38-year-old Alia’ al-Bayati married at a young age, as is customary among the Turkmen community in Iraq, and quit school. But she later goes back to school and completes her studies.
“I got married at a village near Mosul City, and then quit school. I became a housewife at the age of 18 like many other women. I was only busy with housekeeping, but didn’t forget the dream of finishing school for even a moment,” Alia’ al-Bayati said.
“It would dismay me when I was seeing my old school mates finishing their education and I was sitting at home,” al-Bayati said, adding that she was in the 8th grade when quit school after getting married.
It would dismay me when I was seeing my old school mates finishing their education and I was sitting at home
Her dream of finishing school remained in her thoughts for 12 years, a period in which she bore three children, until she attended irregular school despite having the burden of taking care of her children on her shoulders and the social constraints of the conservative Turkmen community.
“You are married, what do you need a diploma for? Education and diplomas are not essential or important things for married women,” and “You will not achieve what you aim for,” were some of what al-Bayati was being told from the people in her village, aimed at weakening her resolve and belittling her efforts for getting an education.
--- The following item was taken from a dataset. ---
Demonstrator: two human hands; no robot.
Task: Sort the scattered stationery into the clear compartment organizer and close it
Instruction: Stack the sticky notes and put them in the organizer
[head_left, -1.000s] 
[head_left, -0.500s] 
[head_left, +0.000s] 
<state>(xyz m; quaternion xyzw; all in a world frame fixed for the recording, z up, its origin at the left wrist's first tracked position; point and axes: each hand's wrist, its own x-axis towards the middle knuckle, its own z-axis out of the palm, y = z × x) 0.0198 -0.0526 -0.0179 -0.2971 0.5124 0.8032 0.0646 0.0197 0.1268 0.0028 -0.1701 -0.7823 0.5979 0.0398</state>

“The words and expressions they were uttering became a substantial motivation and made me more persistent and managed to obtain a score of nearly 75 out of 100 in the 9th grade examination for irregular schools. And that only due to my own efforts without getting any extra private lessons,” al-Bayati said.
Four years later, al-Bayati takes part in the 12th grade exams despite being pregnant with her fourth child.
But she had to delay the math exam for the second round, and for that she was scrutinized by the community. But she was successful and was later admitted to the Faculty of Law at the Nour University in Bartella.
Displacement almost killed her dream
At the start of her first year of university, she gave birth to her fifth child, and she was happy that the university is close to her home, which makes it easier for her to take care of her children.
But luck was once again not favouring her, as ISIS attacked and took over much of the Nineveh province including Bartella subdistrict, which forced her to flee to Erbil.
The university then moved to an alternate location in Shékhan district, which made things more complicated for her as a woman since she had to travel back and forth. But she didn’t give up on her dream and continued attending lectures at the new location.
A documentary by Minority Rights Group International about minorities in Nineveh in which al-Bayati takes part
“I was a super mom. I was doing three things: housekeeping and taking care of my five children, working for NGOs, and going to university and studying for exams. All at the same time.”
Al-Bayati currently works on a volunteer basis for an NGO named Odessa Organization for Women’s Development. She has handled nearly 600 cases in the courts, most of which were related to marital issues and obtaining identification documents.
I was a super mom. I was doing three things
After ISIS was removed from Mosul, al-Bayati created a page on Facebook to inform and advise women about legal procedures.
Al-Bayati participated in the Iraqi parliamentary elections of 2018 on the ‘Democratic National Coalition’ bloc, but was not successful. She says that election fraud was committed. “The ballots casted for us were sold openly,” she claims.
“The political processes are generally not clean,” she stressed, and that is why she will not run again as long as there is “corruption.”
She is currently aiming to apply for the Higher Judicial Institute, and aspires to be a judge in the future.
She urges both men and women to “not allow anyone to make you despair, weaken your resolve, and do not hesitate to set a goal for yourself and strive to achieve it."